We're advancing Douglas Channel LNG. On-stream date is estimated to be 2018, but we would hope to advance it into 2017.

We are working to built out intergraded liquid solution in Northeast BC. This would include constructions of pipelines and fractionators.

Having the infrastructure in BC to provide producers with low cast alternatives compared to shipping NGLs to Fort Saskatchewan and then back to tide water. We're also in discussions with producers for additional 200 to 400 million cubic feet a day of new capacity in the Townsend region.

We are looking to develop a deep cut facility and hoping to have producers interest firmed up in the second half of the year. David Harris will provide an update on operations and projects under development.

I’ll pass the call over to David.

David Harris

Thank you, David and good morning, everyone. The underlying strength and diversity of our assets was clearly highlighted in the first quarter.

As David mentioned, Forest Kerr and Volcano Creek performed better than expected. Volumes were also up at some of key gas processing assets including Gordondale and Blair Creek and our utility performed extremely well.

First quarter normalized operating income for the operating segments was a $132 million. Utilities delivered normalized operating income of $86 million compared to $81 million in Q1 2014.

This was driven by customer and rate base growth combined with favorable foreign exchange, but slightly offset by warmer weather. In power, normalized operating income was $15 million despite record low Alberta power prices results were essentially flat to Q1 2014.

The average realized power price for the quarter was approximately $55 per megawatt hour, which includes pricing from the Northwest projects compared to $69 per megawatt hour for the same period last year. We hedged approximately 54% of Alberta generation in the quarter at an average price of $58 per megawatt hour.

This compares to approximately 59% hedged at approximately $65 per megawatt hour in the same quarter last year. Alberta spot power prices were significantly lower at approximately $29 per megawatt hour in Q1 2015 compared to approximately $61 per megawatt hour in first quarter 2014.

We expect Alberta power price to remain soft in 2015 with the additional 800 megawatt supply from the shepherd power plant. We’re approximately one-third hedged at $54 per megawatt hour for the year.

However, we're starting to see positive signs, which could help bolster market prices in 2016 onward. Till 2016 we're currently 15% hedge to approximately $58 per megawatt hour.

Normalized operating income from our gas business was $31 million while lower frac spread and lower frac exposed volumes were a headwind in the quarter. We saw strong performance at some of our facilities.

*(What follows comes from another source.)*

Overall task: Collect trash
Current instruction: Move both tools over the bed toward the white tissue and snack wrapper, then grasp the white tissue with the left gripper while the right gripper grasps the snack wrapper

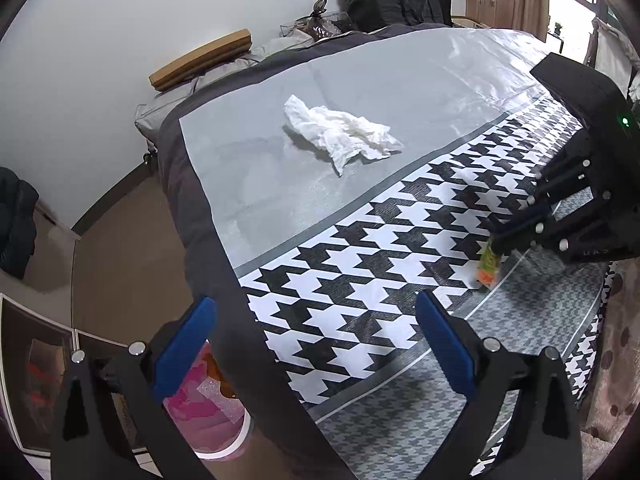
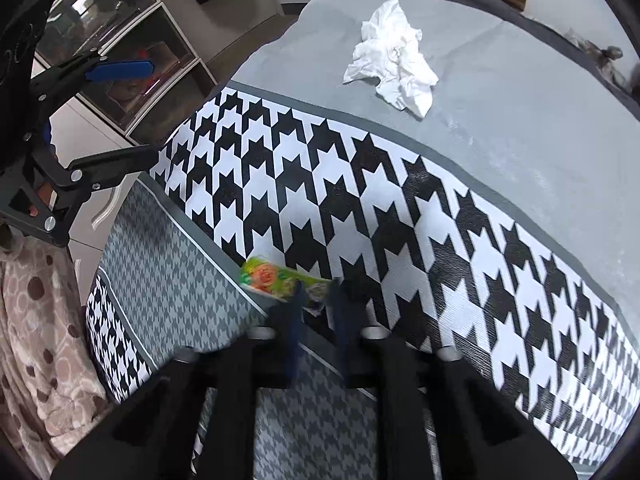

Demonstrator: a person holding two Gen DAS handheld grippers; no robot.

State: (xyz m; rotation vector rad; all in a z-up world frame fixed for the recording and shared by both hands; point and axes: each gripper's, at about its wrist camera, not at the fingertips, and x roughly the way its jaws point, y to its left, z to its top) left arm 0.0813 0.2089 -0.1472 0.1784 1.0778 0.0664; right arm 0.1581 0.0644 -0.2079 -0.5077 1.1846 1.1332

Our energy services also had a strong quarter compared to the first quarter last year. For the first quarter 2015 Altagas hedged approximately 45% of frac exposed production at an average price of approximately $27 per barrel.

This compares to approximately 70% hedged at approximately $27 per barrel in the same quarter last year. The spot NGL frac spread for Q1 2015 was approximately $4 per barrel compared to approximately $36 per barrel a year ago.

Looking ahead at our 2015, given persistence low prices and reinjection we expect to produce approximately 5400 barrels per day of C3 plus that is directly exposed to frac spread of which approximately 55% is hedged at an average price of approximately $27 per barrel. Before moving on to our major projects, I’d like to about operational enhancements within our fleet.

At Hamattean with the addition of Cogen 3 and efficiency improvements to our frac plant, we have increased trucked liquids processing capacity by 3,150 barrels per day an increase of 50%. Gordondale now has the ability to process a 135 Mmcf per day an increase of 15 Mmcf per day compared to the base design with further initiatives in progress to take Gordondale to 150 Mmcf per day.

Lastly at Blair Creek Facility initiatives are underway to improve our plant capacity by 10 Mmcf per day by yearend and an additional 20 Mmcf per day by the end of 2016. Collectively, the initiatives at Blair Creek and Gordondale will increase our fleet processing capacity by 60 Mmcf per day for relatively low capital dollars.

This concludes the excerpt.